El informe de El País del fin de semana pasado destacaba que la ley vigente no hace públicas las declaraciones juradas de dos de los principales cargos de todo el sistema político: las del secretario y el prosecretario de Presidencia.

Ambos cargos están entre los sujetos obligados a presentar una declaración, pero ambas quedan bajo carácter reservado.

Consultado al respecto, Asti señaló a El País que no recuerda por qué no fueron incluidos en su momento entre las declaraciones públicas, pero sí destacó que la Jutep envió el año pasado al Parlamento un artículo que justamente buscaba subsanar esa omisión, pero la propuesta quedó por el camino.

El artículo 15 del mensaje de la Jutep, presentado en el marco de la discusión de la ley de Presupuesto, agregaba esas dos declaraciones, así como las de los embajadores del servicio exterior, entre las declaraciones con carácter público.

También se planteaba añadir una disposición por la cual todas las declaraciones juradas públicas podrían además “ser analizadas por el equipo técnico del organismo”.

Actualmente, el artículo 12 bis de la ley Cristal dispone que la Jutep debe hacer públicas “las declaraciones del Presidente, Vicepresidente de la República, Senadores, Representantes Nacionales, Ministros de Estado, Subsecretarios, Directores Generales de Secretaría, Ministros de la Suprema Corte de Justicia, de la Corte Electoral, del Tribunal de Cuentas y del Tribunal de lo Contencioso Administrativo, Directores de Entes Autónomos y Servicios Descentralizados, Intendentes Departamentales, Secretarios Generales de las Intendencias Departamentales y Alcaldes”.

Nexos y ceses

Otro de los desafíos a abordar por parte de la Jutep es la relación con los llamados “nexos” en cada organismo, a través de los cuales se hace el relacionamiento con todos los sujetos obligados.

“El nexo le debe comunicar al funcionario la obligación de presentarla y en caso de incumplimiento se retiene el 50% del salario. Pero muchas veces los nexos no contestan”, dice Asti.

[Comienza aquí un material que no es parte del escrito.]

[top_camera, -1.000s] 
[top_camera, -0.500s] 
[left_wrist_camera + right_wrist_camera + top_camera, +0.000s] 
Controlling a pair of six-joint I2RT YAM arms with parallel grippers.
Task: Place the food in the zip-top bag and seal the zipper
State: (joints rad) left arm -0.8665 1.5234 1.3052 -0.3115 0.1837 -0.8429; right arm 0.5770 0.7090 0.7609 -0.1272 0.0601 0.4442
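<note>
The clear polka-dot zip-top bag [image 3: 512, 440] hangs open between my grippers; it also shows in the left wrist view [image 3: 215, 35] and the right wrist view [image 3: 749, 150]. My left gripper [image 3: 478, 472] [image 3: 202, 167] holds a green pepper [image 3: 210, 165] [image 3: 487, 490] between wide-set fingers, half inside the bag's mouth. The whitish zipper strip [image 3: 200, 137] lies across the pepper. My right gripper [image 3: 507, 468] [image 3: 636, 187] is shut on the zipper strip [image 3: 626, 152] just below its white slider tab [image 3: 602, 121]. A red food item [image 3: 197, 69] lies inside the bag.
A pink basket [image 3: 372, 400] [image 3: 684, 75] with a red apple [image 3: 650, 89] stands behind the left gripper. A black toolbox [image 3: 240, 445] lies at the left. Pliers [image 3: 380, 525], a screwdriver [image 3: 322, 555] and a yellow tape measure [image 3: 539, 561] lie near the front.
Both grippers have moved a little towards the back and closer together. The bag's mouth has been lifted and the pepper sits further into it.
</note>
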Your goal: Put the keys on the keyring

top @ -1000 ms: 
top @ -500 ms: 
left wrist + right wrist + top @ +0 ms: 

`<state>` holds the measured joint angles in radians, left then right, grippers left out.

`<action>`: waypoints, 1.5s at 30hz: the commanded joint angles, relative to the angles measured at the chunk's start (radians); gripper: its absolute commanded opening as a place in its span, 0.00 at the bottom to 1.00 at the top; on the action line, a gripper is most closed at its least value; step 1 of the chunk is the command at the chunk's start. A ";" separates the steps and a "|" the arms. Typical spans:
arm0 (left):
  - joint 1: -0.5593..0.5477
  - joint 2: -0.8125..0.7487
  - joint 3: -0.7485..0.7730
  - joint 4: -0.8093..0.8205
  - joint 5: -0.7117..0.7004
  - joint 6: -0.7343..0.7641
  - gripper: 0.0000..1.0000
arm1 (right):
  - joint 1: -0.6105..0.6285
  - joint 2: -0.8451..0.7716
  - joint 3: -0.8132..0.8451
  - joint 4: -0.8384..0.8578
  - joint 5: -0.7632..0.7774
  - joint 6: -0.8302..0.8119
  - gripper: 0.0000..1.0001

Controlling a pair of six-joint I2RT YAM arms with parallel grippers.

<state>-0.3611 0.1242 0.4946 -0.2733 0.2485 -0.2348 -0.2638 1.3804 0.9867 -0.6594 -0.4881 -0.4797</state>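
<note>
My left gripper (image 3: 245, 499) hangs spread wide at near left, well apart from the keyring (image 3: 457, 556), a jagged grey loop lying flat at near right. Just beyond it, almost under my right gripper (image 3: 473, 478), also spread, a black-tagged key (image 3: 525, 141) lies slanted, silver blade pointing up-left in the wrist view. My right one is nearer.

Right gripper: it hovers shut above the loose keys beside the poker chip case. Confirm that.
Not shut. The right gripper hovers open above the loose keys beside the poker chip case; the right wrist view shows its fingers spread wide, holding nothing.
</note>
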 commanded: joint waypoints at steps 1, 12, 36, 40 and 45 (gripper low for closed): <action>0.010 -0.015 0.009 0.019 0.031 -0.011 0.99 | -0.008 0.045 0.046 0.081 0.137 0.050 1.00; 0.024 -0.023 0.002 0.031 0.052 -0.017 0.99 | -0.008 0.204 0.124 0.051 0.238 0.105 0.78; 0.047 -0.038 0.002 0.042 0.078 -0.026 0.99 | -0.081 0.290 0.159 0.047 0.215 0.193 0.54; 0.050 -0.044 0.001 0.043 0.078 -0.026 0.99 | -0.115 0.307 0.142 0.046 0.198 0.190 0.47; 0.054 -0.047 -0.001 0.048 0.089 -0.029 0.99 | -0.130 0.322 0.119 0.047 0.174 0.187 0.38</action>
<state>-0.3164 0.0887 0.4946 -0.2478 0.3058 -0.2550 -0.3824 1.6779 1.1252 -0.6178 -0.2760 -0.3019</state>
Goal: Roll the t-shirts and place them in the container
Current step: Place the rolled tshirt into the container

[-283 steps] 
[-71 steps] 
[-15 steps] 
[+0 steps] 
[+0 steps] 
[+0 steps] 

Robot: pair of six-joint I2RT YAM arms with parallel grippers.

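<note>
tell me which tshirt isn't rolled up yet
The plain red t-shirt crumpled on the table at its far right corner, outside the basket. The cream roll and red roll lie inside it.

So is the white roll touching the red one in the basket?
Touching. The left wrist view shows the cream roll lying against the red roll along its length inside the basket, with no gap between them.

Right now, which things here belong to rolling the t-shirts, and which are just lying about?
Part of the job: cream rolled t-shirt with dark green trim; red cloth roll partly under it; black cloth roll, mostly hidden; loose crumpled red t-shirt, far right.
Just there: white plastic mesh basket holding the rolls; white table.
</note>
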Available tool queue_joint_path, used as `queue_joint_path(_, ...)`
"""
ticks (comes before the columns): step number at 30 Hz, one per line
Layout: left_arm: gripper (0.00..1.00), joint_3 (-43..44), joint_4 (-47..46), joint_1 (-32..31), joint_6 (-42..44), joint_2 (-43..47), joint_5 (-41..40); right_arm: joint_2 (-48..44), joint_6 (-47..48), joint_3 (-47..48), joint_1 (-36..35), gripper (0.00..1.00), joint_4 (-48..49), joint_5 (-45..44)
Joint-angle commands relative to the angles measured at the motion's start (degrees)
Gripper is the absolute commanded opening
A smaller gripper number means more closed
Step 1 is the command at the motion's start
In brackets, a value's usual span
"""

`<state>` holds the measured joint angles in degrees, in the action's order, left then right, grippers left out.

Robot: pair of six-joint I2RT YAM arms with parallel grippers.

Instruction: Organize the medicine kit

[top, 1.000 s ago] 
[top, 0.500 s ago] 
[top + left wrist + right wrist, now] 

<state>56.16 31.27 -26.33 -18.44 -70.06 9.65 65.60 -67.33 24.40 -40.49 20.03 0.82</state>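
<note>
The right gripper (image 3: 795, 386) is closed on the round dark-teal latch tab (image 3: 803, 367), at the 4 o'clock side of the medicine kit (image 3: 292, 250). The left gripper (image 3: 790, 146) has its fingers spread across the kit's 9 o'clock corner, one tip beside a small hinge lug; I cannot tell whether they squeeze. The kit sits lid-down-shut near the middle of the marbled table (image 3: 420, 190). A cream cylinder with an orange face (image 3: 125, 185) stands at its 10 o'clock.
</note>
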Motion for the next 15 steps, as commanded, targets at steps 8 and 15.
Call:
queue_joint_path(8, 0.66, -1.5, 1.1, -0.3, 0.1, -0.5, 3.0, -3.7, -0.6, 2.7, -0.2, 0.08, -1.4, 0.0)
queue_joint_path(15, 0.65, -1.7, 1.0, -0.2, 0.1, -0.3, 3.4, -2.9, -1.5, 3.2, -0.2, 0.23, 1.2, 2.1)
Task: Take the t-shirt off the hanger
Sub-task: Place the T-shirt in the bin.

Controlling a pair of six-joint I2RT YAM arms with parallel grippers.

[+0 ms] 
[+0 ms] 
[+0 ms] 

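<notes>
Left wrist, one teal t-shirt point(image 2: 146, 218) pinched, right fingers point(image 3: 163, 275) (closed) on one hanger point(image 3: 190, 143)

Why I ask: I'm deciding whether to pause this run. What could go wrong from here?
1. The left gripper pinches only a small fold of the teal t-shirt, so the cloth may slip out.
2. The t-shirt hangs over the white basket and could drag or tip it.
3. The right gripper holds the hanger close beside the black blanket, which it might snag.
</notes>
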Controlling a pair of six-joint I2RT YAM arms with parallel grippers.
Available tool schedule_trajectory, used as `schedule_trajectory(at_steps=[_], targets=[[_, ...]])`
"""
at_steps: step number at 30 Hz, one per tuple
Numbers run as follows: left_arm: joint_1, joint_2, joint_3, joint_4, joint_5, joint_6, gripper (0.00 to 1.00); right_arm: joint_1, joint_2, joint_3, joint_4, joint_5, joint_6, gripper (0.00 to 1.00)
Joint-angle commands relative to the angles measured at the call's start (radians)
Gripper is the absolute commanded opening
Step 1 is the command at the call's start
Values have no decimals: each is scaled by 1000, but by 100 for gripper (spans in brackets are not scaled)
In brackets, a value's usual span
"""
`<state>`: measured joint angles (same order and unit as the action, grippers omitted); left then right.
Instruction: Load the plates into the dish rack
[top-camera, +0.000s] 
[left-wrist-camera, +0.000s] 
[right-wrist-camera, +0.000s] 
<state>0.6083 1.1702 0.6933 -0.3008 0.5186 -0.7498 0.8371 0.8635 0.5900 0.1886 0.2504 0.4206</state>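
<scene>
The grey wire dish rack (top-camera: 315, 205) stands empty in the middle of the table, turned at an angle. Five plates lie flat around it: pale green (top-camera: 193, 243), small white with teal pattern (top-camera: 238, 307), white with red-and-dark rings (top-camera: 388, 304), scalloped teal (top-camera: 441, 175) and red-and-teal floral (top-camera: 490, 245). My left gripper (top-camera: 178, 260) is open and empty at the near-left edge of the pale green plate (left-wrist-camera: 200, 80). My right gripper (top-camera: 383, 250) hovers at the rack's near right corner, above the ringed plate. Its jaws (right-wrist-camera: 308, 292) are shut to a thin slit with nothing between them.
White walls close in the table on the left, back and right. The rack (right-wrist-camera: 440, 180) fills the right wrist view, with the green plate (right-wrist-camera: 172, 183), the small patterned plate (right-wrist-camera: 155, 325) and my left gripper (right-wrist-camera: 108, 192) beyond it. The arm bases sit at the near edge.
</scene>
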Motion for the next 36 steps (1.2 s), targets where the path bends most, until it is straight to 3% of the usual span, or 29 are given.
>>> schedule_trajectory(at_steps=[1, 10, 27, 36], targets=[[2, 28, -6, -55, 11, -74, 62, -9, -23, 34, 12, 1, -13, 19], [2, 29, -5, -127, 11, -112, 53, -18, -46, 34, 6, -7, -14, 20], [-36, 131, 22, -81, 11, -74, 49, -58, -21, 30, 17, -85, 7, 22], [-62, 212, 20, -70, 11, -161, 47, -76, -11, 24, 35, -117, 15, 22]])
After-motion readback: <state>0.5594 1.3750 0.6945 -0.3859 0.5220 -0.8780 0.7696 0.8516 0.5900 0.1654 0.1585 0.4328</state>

Otro tema que les “preocupa mucho” y que, según el vicepresidente, aún no se ha encontrado forma de resolverlo, son los incumplimientos en la presentación de las declaraciones juradas de quienes dejan la función pública. En caso de que un jerarca o funcionario abandone el cargo y no ocupe otro en un lapso de 30 días, tiene que presentar una declaración de cese. “Si no la presenta, nosotros le reclamamos al nexo de que no la presentó. Y entonces el nexo nos dice: ‘Sí, ¿y yo qué hago? Yo no sé dónde está, se fue del organismo’”.

Para esos casos se prevén multas e inhabilitaciones para ejercer la función pública hasta que no presente esa declaración jurada.